El Evangelio nos cuenta que Jesús curó a muchos enfermos y liberó a muchos endemoniados (Mc. 1, 34). Jesús ha tomado sobre su corazón todas nuestras miserias y debilidades y ha orientado nuestra vida hacia la salvación eterna. Ningún corazón hay tan compasivo con el hombre como el corazón de Dios.
Pero el Señor quiere que también nosotros nos compadezcamos de las miserias de nuestros hermanos, no sólo físicas, sino también morales. San Juan Crisóstomo decía que “Nada hay más frío que un cristiano que no se preocupe de la salvación de los demás. No digas: no puedo ayudarles, pues si eres cristiano de verdad es imposible que no lo puedas hacer. Es más fácil que el sol no luzca ni caliente que deje de dar luz un cristiano”.
Victoria sobre el poder del mal
Jesús realiza las curaciones milagrosas en una sociedad que consideraba las enfermedades como signos del poder del mal y del pecado. Luego los milagros de Jesús son también signos de victoria sobre el poder del mal y son además signos de salvación.
El Señor viene a liberarnos, no solo de nuestras miserias físicas, sino sobre todo, de la esclavitud del pecado, que es la peor o en realidad la única desgracia.
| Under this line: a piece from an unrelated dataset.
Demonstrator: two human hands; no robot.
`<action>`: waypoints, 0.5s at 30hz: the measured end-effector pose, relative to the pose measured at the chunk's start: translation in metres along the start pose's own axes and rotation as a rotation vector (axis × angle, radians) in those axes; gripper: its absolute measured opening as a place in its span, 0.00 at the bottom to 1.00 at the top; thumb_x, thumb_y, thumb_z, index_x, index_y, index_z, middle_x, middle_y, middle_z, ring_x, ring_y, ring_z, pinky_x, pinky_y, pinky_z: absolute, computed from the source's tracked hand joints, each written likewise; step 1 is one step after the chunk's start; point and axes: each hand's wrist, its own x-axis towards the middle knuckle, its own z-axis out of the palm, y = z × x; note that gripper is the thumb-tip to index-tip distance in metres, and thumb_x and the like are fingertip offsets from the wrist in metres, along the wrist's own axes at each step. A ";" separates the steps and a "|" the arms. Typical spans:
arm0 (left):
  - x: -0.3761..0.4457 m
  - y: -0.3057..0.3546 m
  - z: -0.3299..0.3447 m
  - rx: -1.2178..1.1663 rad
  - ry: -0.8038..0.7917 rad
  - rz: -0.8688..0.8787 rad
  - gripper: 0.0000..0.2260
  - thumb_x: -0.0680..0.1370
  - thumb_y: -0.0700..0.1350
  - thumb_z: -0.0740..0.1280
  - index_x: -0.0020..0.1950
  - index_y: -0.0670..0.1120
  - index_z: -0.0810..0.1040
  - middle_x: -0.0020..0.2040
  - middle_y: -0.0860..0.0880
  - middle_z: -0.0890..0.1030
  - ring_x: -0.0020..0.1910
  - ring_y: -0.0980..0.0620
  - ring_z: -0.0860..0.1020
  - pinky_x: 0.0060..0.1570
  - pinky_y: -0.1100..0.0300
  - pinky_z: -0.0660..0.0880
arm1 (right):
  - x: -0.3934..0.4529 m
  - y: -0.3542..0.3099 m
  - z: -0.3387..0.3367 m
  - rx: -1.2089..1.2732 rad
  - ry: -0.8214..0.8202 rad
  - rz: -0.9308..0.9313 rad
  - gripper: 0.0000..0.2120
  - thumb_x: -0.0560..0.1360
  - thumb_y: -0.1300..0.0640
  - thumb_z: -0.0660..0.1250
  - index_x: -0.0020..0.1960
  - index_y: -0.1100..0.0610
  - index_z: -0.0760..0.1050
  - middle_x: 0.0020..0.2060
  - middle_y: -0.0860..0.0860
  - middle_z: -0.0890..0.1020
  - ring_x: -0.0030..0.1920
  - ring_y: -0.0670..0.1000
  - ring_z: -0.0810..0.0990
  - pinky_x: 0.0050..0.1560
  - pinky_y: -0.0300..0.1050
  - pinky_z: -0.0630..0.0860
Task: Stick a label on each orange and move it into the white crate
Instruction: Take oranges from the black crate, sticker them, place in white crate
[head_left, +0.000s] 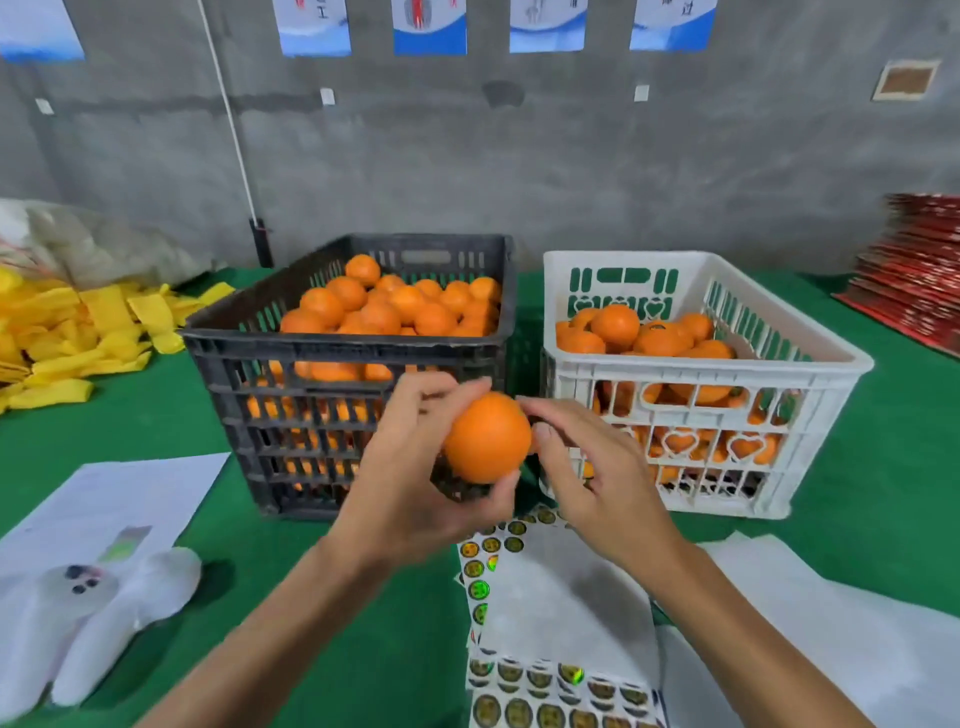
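An orange (487, 437) is being held up by the left hand (410, 467), whose fingers are being curled round it, in front of the gap between the black crate (291, 364) on the left and the white crate (810, 384) on the right. Its right side is being touched by the fingertips of the right hand (592, 467); whether a label is being pinched there cannot be told. Sticker sheets (540, 680) are lying on the green worktop (156, 415) nearby.

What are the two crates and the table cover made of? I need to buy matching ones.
Black crate: looks like moulded plastic, matte and scuffed, with slotted walls. White crate: likely the same plastic, smoother and cleaner, with heart-shaped cutouts. Green cover: seems to be felt or similar cloth, flat with no shine; the exact fabric can't be told.
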 end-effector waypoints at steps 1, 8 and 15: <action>-0.020 -0.001 0.011 -0.065 -0.055 -0.057 0.32 0.71 0.54 0.77 0.74 0.48 0.74 0.65 0.52 0.68 0.67 0.62 0.71 0.59 0.73 0.70 | -0.011 0.008 0.006 -0.012 -0.042 0.012 0.12 0.85 0.54 0.60 0.62 0.54 0.80 0.55 0.43 0.82 0.54 0.41 0.81 0.53 0.32 0.73; -0.095 -0.021 0.046 -0.435 -0.075 -0.676 0.23 0.72 0.69 0.74 0.64 0.63 0.78 0.61 0.58 0.76 0.59 0.54 0.80 0.51 0.60 0.81 | -0.069 0.072 0.034 -0.306 -0.652 0.363 0.22 0.84 0.45 0.62 0.74 0.53 0.73 0.71 0.48 0.75 0.72 0.49 0.70 0.73 0.47 0.67; -0.106 -0.015 0.057 -0.626 -0.035 -0.875 0.20 0.76 0.66 0.69 0.61 0.56 0.81 0.53 0.49 0.80 0.49 0.50 0.81 0.46 0.52 0.82 | -0.093 0.073 0.041 -0.384 -0.763 0.338 0.31 0.82 0.33 0.54 0.81 0.46 0.63 0.81 0.42 0.56 0.81 0.46 0.52 0.78 0.41 0.48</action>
El pecado es lo único que puede alejar a Dios de nuestra alma, mientras que la enfermedad, puede convertirse para nosotros en un poderoso medio de santificación.
La salud del espíritu
Por eso Jesús no sólo cura, sino que predica el Evangelio, expone su nueva doctrina. Con su palabra ilumina los espíritus, revela el amor de Dios, induce a la fe, da sentido al dolor y muestra el camino de la salvación. Con sus milagros sana los cuerpos dolientes y arroja los demonios. Cristo quiere salvar a todo el hombre, alma y cuerpo; sana la carne para que esto venga a ser signo y medio de la salud del espíritu. Y cuando no suprime el sufrimiento, enseña a llevarlo con esperanza y amor para que produzca frutos de vida eterna.
Cuando cures física o económicamente -con tus obras de caridad- que todos vean que esa curación que das significa algo más hondo, más pleno; significa que Dios existe, que Dios es bueno, que Dios ama.
La eficacia de la oración
Después de realizar todas estas curaciones, nos dice el Evangelio que, muy de madrugada, todavía estando oscuro, salió a hacer oración. Y esta acción es repetitiva en el Señor, el retirarse para estar a solas con su Padre, para dedicar largos ratos de oración. En nuestra vida espiritual debemos aprender a conjugar estas dos cosas: la acción y la oración, el apostolado y la contemplación.
Hay que obrar, hay que hacer el bien, hacer obras de caridad, pero no debemos suprimir de nuestra vida ese trato personal e íntimo con Dios. De esos ratos de oración dependerá la eficacia de nuestro apostolado y el crecimiento en nuestra vida espiritual. Obras sin oración son obras vacías y estériles, no tienen la fuerza del poder salvador de Cristo, son obras humanas. Y oración sin obras es egoísmo. La oración debe llevarme siempre a asemejarme a Cristo, que da la vida por los demás, que busca el bien de los demás, que soporta todo con amor, que busca la salvación del prójimo.
Meditaba todo en su corazón
Eso fue la vida de María Santísima, la perfecta discípula de Cristo. Nadie como Ella dedicaba largos ratos a la oración. Nos dice el Evangelio que “meditaba todo en su corazón”, todo lo que acontecía en su vida lo rumiaba, lo hablaba con Dios. Una oración de agradecimiento, como lo expresó en su canto del Magnificat; una oración de aceptación, como cuando el Niño se le perdió en el templo; una oración de petición, como en las bodas de Caná; una oración de donación total como en la cruz.
Y en su vida de acción, siempre atenta a los demás: cuando fue a visitar a su prima Santa Isabel porque se enteró de que estaba encinta y requería de sus cuidados; cuando intercedió por los novios al acabarse el vino en las bodas; cuando sostuvo -en las horas difíciles- con su presencia, sus palabras y su ejemplo a los discípulos de su Hijo.
Inscribámonos en la escuela de María. Que Ella nos enseñe a ser contemplativos en la acción y activos en la contemplación. Si lo hacemos así nuestra vida dará un fruto abundante, porque en la oración nos llenaremos de Dios y en la acción lo daremos a los demás al estilo de Jesús, el que pasó su vida haciendo el bien.